My name is Craig Davidson and I have been a member of L-W-O Community support group since December 2016.
A couple of weeks ago I posed this question in the support group.
Who has heard of Endolymph & Perilymph?
“Generally, as far as I can remember there has been some form of ringing in my ear. Since an allergic reaction to Penicillin back in 2017. I have had swelling under the chin the lymph nodes feel solid and since then the neck has got worse along with the discomfort in the ears, eyes, and head. I decided to go to one of the high street hearing test centres. The audiologist looked at my ears with a camera and showed me that the ear itself was fine. The audiologist was nice enough to explain to me the working of the inner ear and recalled that the fluids in our ears ended in ‘lymph’. After a little bit of researching, I have found out that the lymphatic system serves a key role in our ears”.
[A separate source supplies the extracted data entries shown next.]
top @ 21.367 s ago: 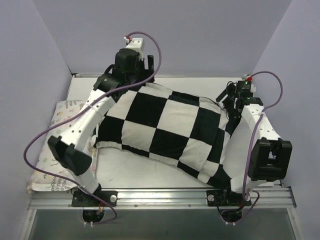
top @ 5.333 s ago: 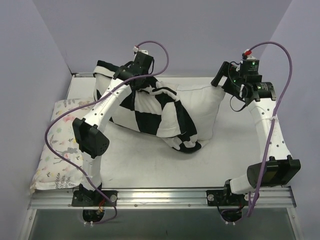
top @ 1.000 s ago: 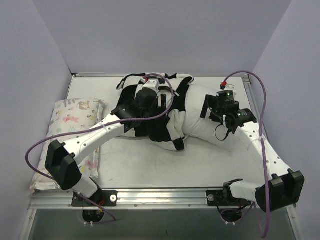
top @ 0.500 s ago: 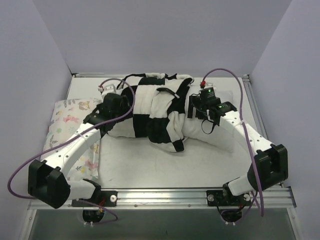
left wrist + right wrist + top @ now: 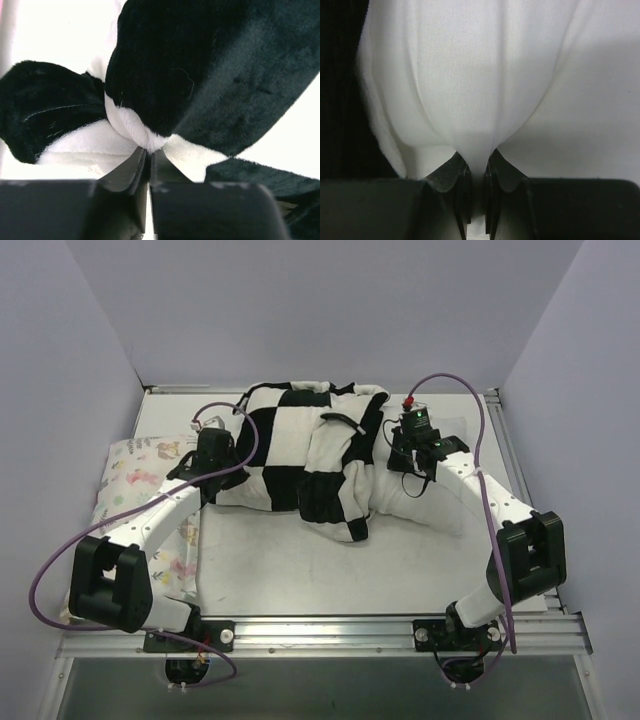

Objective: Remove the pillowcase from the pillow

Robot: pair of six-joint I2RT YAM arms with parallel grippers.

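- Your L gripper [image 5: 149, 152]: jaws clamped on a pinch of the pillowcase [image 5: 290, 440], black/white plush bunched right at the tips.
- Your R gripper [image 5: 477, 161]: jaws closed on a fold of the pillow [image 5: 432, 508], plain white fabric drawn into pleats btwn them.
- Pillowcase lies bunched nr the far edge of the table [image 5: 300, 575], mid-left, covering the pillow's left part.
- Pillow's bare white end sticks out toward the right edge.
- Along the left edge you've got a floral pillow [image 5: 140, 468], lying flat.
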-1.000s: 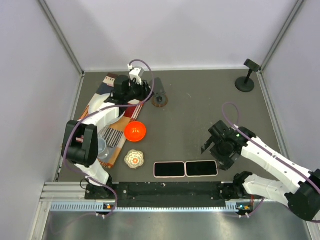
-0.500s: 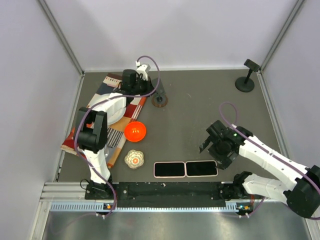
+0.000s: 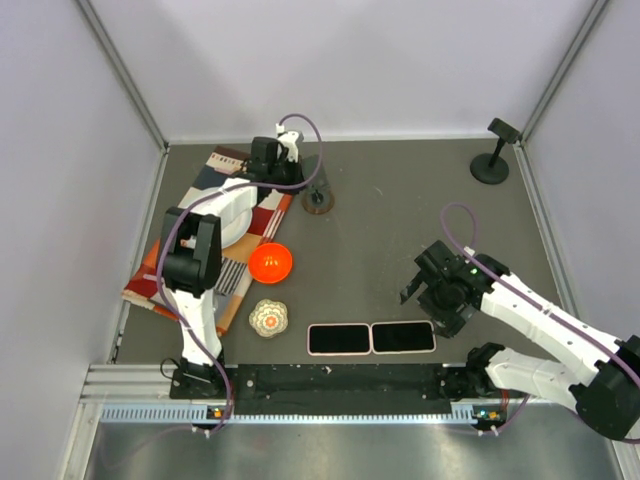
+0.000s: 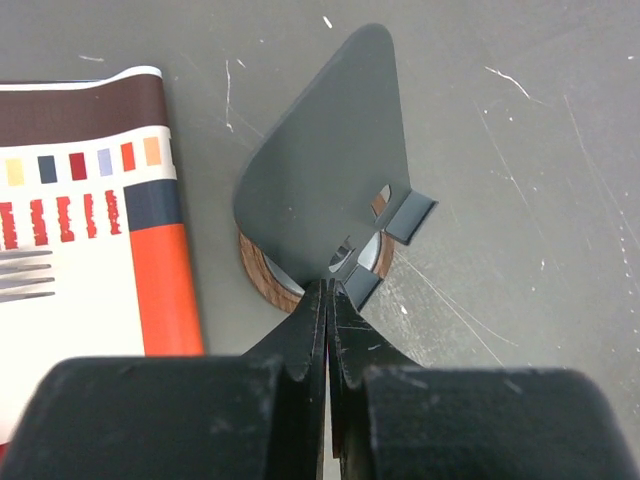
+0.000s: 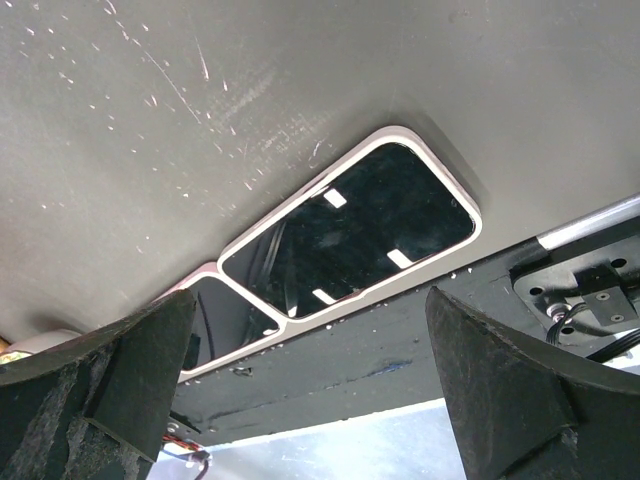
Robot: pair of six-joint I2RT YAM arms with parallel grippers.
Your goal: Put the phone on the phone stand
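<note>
My left end effector point(image 4: 327, 292) is pressed together, tips against the lower lip of the phone stand point(image 4: 325, 170), which sits toward the surface's point(image 3: 400, 230) far-left corner beside a striped mat point(image 4: 90, 230). My right end effector point(image 3: 433, 303) hangs spread wide above a phone point(image 3: 403, 337). That phone lies flat at the near edge, touching a second phone point(image 3: 338, 339).

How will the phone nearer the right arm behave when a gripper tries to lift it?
The phone lies flat on the table, so its thin edge probably offers little to grip. Its glossy screen shows bright reflections, so it is likely slippery. The second phone lies close beside it; a sideways push may move both.
</note>
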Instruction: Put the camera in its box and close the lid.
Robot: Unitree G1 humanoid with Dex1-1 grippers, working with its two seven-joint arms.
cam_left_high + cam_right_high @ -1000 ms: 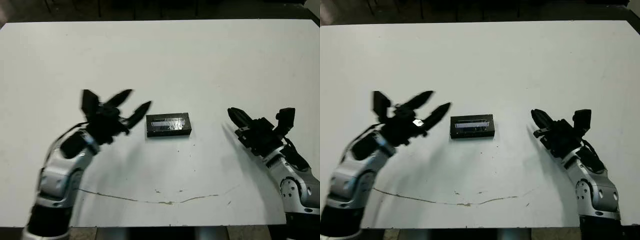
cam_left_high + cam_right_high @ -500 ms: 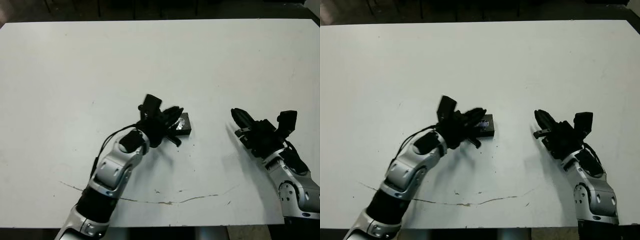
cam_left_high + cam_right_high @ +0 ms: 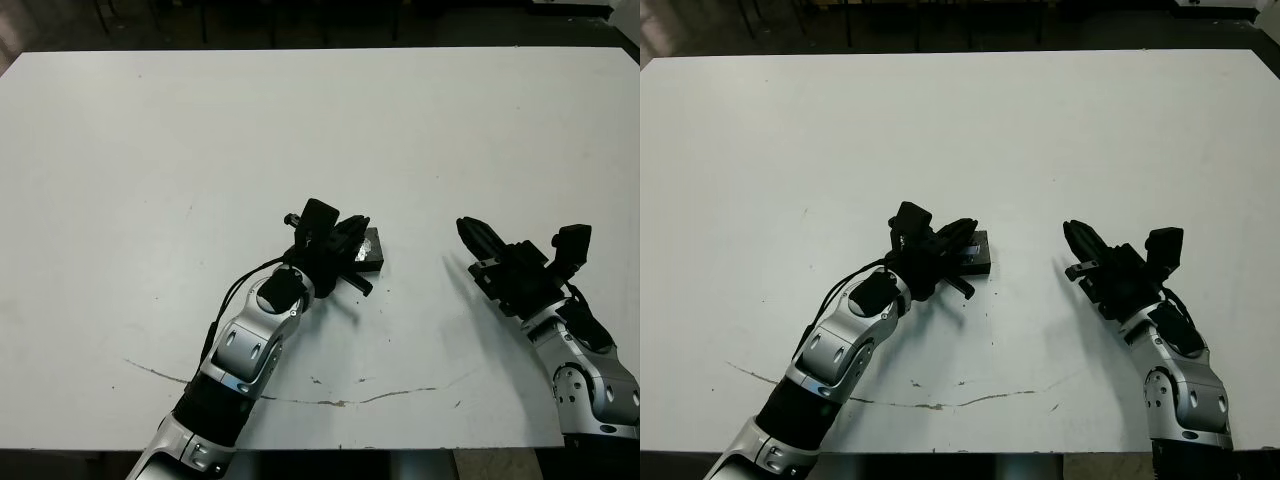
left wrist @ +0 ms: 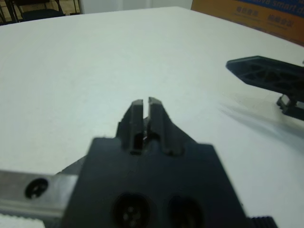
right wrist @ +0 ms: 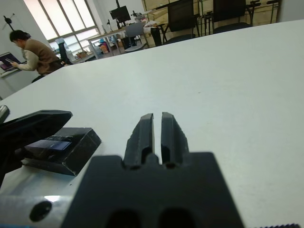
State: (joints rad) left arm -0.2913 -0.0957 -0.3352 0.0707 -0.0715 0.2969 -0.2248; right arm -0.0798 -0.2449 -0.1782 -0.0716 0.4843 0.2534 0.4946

Craig then added the following. “This is purely my own thought but since they cannot explain what is going on, then it can only be down to the lymphatics. My argument is we have three stages of lymphoedema, birth – adolescence – and 30ish plus. These symptoms started after 35 with a drug that I have never had an issue with before.”
Written by Craig Davidson
When I read Craig's question, I must admit I hadn't heard of Endolymph or Perilymph and although Craig had done quite a bit of research I was intrigued and followed up on his work.
While we know the lymphatic system is linked to every part of our anatomy this is an area not many of us would have heard of. So, lets demystify and explain in simple terms what these are and what they do.
Please note this page is written purely from a patient perspective
The ears fall into the category of Blood Supply & Lymphatics. Endolymph and Perilymph are types of cochlear fluids which are found in the inner ear. They are filled inside compartments of the cochlea, and both help the transmission of sound waves to the hair cells. I am not even going to begin to describe all the technical stuff but simply going to suggest why certain things happen with our ears.
Who remembers as a child spinning around? When you stop, you are left feeling dizzy and you are swaying all over the place you may even fall.
Maybe you had one too many and you are swaying all over the place and the room appears to be spinning. Why is this?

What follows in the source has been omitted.